Poll finds majority of Americans believe US changed for the worse following 9/11

Just 49% of Americans see the United States as safer from terrorism than it was before the terrorist attacks of Sept. 11, 2001, down from 64% a decade ago, according to a new ABC News/Washington Post poll.

41% instead say the United States has become less safe since 9/11, reflecting both renewed partisan divisions and the tumultuous withdrawal of American forces from Afghanistan. A vast 86% in this poll, produced for ABC News by Langer Research Associates, also say the events of Sept. 11 had a lasting effect on the United States. But underscoring the public’s sour mood on this issue, 46%, a new high, say it’s been a change for the worse. That easily exceeds the 33% who see a change for the better, half as many as said so in spring 2002 [ABC].
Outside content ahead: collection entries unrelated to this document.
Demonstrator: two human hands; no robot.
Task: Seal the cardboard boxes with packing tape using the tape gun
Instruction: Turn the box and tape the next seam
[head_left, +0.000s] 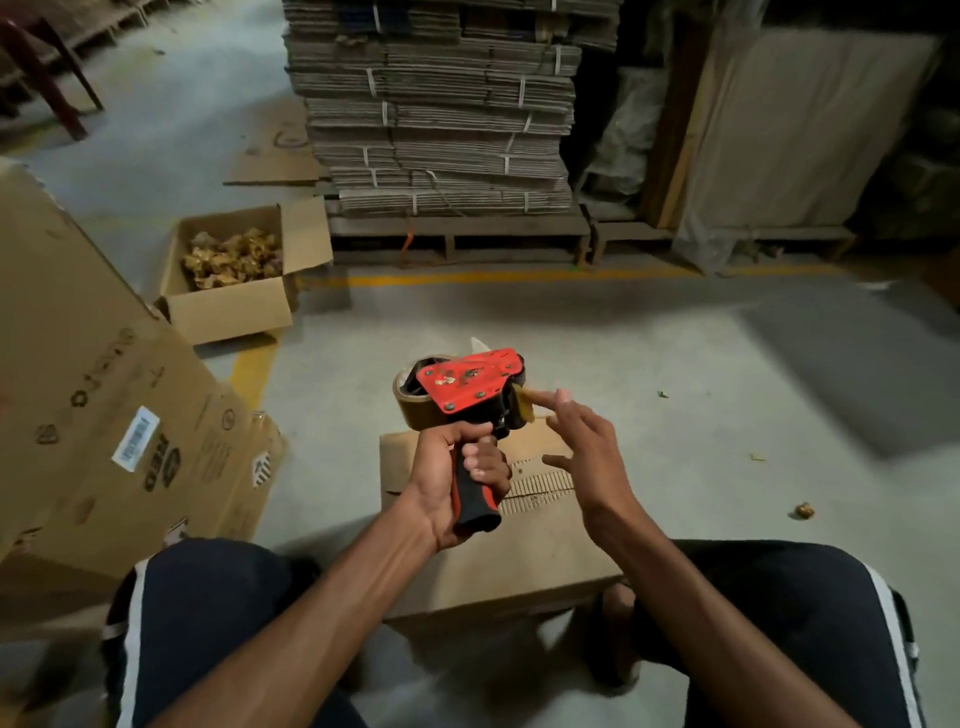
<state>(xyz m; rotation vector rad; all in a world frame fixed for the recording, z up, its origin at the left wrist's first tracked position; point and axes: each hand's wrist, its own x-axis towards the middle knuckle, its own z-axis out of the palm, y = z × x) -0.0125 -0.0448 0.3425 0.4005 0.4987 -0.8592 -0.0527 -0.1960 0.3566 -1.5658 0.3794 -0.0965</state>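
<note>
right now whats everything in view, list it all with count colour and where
tape gun: one, red body with red and black handle, held up at centre
tape roll: one, brown, mounted on the gun's left side
small box: one, brown cardboard, on the floor between the knees, under the gun
open box: one, brown, holding golden wrapped pieces, left of centre
large box: one, brown with a white label, tilted at far left
flat cardboard stack: one tall pile, grey-brown, on a pallet at the back
floor lines: yellow, on grey concrete
left hand: grips the handle
right hand: fingers straight, fingertip touching the tape end
</note>
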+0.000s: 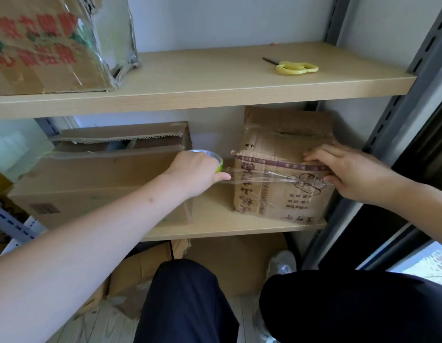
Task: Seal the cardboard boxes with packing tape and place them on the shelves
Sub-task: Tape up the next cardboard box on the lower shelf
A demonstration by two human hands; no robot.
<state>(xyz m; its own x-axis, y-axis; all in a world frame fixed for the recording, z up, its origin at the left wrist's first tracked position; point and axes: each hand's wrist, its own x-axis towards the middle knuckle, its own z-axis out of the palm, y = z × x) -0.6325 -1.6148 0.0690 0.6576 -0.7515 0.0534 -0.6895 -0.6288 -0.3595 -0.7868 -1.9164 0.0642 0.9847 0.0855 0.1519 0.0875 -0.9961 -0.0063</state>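
A tape roll [212, 159] was gripped by the left hand [197, 172]; its strip was pressed onto the right box [277, 194] by the right hand [351, 169], fingers straight.

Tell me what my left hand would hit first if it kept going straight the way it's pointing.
Probably the small printed box: the left hand, gripping the tape roll, points right along the stretched tape. Depth is unclear.

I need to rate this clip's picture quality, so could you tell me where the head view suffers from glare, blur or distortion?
Head view: soft daylight, no hard shadows; glare on the plastic wrap of the upper-left box and on the stretched tape; wide-angle bending of the shelf post; red print on that box is blurred; scissors stay fairly sharp.
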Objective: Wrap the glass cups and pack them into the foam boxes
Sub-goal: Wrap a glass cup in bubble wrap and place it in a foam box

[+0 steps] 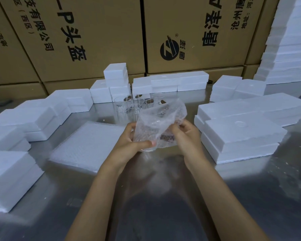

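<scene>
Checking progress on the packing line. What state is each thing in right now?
left hand: grips the wrapped cup
right hand: pinches the bubble wrap
bubble wrap: partly folded round a cup
glass cups: bare, upright on the table
stack of wrap sheets: flat
foam boxes: closed, stacked

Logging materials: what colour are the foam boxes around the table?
White, plain and unprinted, seen clearly in the head view: foam boxes.

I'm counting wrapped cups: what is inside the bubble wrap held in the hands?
A clear glass cup shows through the bubble wrap, its rim poking out below the left hand. The wrap and right hand hide the rest of it.
</scene>
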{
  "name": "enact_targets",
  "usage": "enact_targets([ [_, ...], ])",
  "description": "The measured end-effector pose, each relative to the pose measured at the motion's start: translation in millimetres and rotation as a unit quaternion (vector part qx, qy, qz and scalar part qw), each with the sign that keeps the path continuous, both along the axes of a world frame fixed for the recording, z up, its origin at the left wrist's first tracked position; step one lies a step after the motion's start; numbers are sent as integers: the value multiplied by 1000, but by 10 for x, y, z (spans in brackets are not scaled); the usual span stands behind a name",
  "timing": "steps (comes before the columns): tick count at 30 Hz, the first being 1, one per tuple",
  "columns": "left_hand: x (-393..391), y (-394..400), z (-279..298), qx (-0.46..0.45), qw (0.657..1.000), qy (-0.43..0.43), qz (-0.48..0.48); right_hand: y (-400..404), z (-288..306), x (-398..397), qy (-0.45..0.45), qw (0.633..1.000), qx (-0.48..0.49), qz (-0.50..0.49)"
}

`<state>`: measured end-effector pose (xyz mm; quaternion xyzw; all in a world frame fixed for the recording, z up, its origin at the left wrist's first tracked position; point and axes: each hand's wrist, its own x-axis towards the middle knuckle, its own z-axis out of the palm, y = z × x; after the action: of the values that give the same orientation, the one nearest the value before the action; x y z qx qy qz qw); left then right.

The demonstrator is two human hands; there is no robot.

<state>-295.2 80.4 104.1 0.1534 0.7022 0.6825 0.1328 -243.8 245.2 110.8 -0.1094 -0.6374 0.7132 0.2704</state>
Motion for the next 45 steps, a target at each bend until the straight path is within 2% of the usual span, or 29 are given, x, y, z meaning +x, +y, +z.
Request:
enact_targets([
  [5,8,10,-8,-40,999,29,-20,-61,-15,-5,35,998,55,16],
  [8,13,-9,-16,-18,999,20,-24,-79,-55,-22,56,995,84,21],
  [10,3,-34,-27,7,1000,26,-8,-78,-70,-35,50,994,95,20],
  [16,-6,99,-109,-47,994,81,59,-198,-88,-25,56,983,170,35],
  [18,5,132,-107,-53,993,84,69,-249,-113,1,43,959,281,10],
  [21,-4,123,-90,-64,991,86,75,-253,-183,13,6,881,472,-34],
  [24,1,40,-46,-23,998,37,35,-232,-236,-7,-62,843,534,-22],
  [27,1,-37,36,-13,999,32,8,-215,-268,-40,-72,826,559,5],
  [29,3,-15,23,-68,994,88,25,-229,-260,-45,-75,824,561,13],
  [34,-11,53,-90,-205,948,236,67,-272,-236,-36,-49,873,482,-53],
  [37,-16,53,-116,-277,924,261,33,-263,-214,-43,10,893,443,-81],
  [39,29,54,-103,-304,918,252,27,-249,-230,-54,2,885,461,-64],
  [42,16,61,-112,-267,936,229,30,-229,-299,-64,-32,859,509,-41],
  [45,39,63,-68,-212,943,245,79,-210,-333,-86,-55,837,544,-35],
])
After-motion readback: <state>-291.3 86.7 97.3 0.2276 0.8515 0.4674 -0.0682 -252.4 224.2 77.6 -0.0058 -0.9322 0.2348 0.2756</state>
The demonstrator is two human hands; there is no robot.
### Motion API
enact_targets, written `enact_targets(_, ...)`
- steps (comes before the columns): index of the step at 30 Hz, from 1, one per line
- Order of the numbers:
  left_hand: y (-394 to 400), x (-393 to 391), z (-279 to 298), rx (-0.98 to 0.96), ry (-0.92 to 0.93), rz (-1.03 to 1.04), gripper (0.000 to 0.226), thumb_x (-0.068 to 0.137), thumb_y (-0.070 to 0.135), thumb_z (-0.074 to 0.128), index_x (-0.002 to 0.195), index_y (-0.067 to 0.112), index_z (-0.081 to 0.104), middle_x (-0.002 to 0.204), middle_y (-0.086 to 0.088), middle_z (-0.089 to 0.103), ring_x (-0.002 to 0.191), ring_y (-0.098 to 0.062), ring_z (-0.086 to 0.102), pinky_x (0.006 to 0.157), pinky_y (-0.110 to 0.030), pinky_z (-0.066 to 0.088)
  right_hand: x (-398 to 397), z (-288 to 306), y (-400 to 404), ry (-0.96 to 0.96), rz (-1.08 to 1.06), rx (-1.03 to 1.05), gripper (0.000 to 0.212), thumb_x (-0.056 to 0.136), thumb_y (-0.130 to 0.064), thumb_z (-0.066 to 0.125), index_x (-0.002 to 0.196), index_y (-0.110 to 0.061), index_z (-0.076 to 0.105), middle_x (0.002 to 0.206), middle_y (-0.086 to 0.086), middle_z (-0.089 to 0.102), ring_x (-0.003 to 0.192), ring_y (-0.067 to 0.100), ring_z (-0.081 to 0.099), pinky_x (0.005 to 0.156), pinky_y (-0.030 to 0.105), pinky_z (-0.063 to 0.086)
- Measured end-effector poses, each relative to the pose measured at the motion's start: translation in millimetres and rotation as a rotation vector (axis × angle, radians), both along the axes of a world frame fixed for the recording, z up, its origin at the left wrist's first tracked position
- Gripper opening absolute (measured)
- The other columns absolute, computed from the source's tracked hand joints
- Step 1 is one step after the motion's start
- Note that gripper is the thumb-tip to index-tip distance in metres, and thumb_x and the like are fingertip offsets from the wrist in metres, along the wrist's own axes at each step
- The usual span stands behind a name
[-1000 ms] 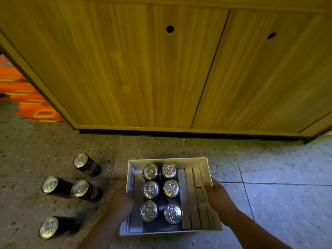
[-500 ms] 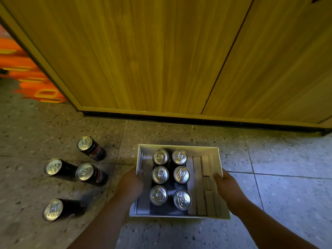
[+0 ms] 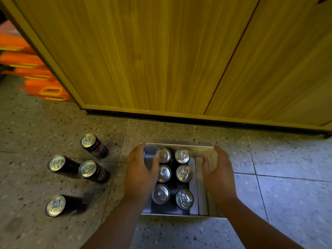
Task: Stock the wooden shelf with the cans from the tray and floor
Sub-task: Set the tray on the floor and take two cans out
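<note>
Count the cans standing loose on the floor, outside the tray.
4, all left of the tray: one nearest the cabinet, two side by side behind it, one nearest the person.

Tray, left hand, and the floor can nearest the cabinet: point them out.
Tray [image 3: 179, 145]: head view, bare far rim.
Left hand [image 3: 140, 174]: head view, back of hand.
Floor can nearest the cabinet [image 3: 88, 140]: head view, silver top.

Speckled floor [image 3: 287, 203], tray [image 3: 179, 145], four cans [image 3: 93, 170], perhaps upright

We see dark cans [image 3: 93, 147] with silver tops, a white tray [image 3: 179, 146], yellow-brown grained cabinet doors [image 3: 143, 51], grey speckled floor [image 3: 287, 194].
</note>
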State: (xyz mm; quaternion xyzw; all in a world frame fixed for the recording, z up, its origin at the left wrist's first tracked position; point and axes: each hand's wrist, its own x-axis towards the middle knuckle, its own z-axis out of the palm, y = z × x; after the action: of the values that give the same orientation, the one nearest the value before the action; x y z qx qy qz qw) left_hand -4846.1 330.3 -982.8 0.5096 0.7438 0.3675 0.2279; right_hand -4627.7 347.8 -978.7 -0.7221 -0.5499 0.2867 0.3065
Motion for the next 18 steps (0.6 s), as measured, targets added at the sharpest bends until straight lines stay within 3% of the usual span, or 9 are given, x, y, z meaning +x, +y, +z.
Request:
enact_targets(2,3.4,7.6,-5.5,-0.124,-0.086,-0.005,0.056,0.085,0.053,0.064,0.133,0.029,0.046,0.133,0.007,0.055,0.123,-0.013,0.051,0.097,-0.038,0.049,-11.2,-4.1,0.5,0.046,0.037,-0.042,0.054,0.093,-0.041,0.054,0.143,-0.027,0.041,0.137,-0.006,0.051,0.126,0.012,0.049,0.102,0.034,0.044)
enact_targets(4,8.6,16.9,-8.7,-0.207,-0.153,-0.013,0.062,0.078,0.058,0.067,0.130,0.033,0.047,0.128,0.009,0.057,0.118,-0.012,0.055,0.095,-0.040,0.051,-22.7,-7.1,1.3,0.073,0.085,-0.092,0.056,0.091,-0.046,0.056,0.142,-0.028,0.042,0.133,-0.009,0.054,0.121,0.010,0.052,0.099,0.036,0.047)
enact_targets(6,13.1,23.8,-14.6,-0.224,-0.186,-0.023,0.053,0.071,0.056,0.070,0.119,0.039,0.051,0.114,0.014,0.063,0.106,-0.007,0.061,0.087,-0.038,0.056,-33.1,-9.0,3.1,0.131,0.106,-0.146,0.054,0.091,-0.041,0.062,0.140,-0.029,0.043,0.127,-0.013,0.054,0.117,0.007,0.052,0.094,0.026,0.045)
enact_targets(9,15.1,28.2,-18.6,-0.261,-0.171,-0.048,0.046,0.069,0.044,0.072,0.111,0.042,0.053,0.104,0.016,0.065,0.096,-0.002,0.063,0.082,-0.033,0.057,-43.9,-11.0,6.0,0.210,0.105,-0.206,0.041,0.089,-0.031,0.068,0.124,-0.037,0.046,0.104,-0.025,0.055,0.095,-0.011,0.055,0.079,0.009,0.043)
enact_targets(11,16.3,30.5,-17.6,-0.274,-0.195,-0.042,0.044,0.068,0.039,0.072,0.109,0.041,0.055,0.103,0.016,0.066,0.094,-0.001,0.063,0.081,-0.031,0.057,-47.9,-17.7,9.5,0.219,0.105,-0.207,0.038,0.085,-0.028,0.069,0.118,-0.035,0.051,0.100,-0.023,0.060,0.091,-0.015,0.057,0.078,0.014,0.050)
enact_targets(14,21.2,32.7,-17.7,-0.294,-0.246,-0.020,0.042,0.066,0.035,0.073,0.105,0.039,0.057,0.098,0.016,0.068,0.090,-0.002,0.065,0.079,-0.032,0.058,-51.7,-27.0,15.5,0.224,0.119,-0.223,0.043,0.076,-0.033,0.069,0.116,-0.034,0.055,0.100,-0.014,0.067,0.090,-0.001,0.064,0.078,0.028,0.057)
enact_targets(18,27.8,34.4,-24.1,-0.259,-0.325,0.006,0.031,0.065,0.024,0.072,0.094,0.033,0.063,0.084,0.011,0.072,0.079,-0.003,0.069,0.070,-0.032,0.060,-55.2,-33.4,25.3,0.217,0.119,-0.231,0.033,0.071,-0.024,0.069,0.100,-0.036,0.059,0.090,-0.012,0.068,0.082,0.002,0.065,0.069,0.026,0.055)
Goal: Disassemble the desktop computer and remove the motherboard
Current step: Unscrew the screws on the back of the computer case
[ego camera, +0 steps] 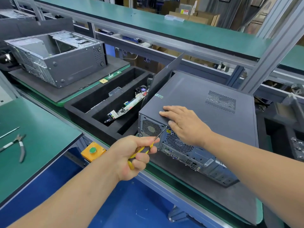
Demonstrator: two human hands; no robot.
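Dark grey desktop computer (205,109), cover on, rear w/ fan grilles near; right hand (182,124) flat on top, left hand (131,155) grips yellow screwdriver (144,148) at rear corner

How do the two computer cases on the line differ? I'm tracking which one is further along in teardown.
The near computer case still wears its dark side panel, closed on top; the far computer case is open on top, its bare metal interior showing. The near one has the right hand resting flat on it while the left hand holds a yellow-handled screwdriver to its rear corner; the far one is untouched. Both lie on their sides on dark mats.
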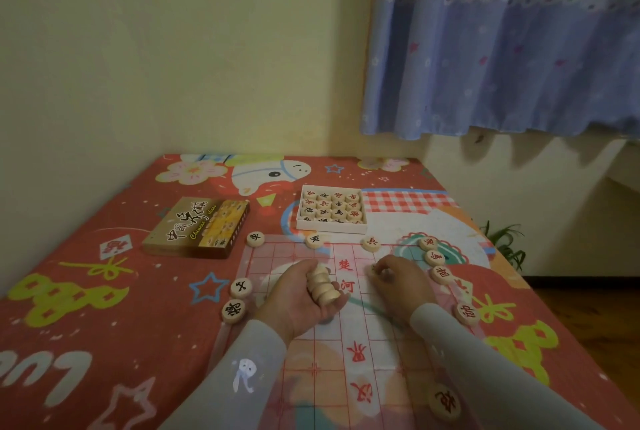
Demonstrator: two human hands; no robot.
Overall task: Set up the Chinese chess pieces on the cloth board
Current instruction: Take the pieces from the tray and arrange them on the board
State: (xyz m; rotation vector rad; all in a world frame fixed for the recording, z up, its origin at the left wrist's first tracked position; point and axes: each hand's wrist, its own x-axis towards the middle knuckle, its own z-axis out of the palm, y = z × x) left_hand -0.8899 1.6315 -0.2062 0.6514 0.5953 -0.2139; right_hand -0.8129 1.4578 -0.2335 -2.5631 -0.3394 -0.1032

Confidence peaked in 2003 and 2004, fell steeply in 2005 after the London transit bombings, held especially high among Republicans during the Bush administration, plummeted among Republicans two years later under the Obama administration, then rose sharply across groups after the killing of Osama bin Laden in 2011,” according to the report.

The poll comes weeks after the U.S. withdrew all troops from Afghanistan to end America’s longest war and two days before the nation marks the 20th anniversary of the tragedy in New York City, Pennsylvania, and Washington, D.C., where 2,753 lives were lost. Biden on Saturday will visit all three sites where planes crashed on that day to commemorate the victims and heroes.

The ABC News/Washington Post poll was conducted by landline and cellular telephone Aug. 29-Sept. 1, 2021, in English and Spanish, among a random national sample of 1,006 adults. Results have a margin of sampling error of 3.5 percentage points [Newsmax].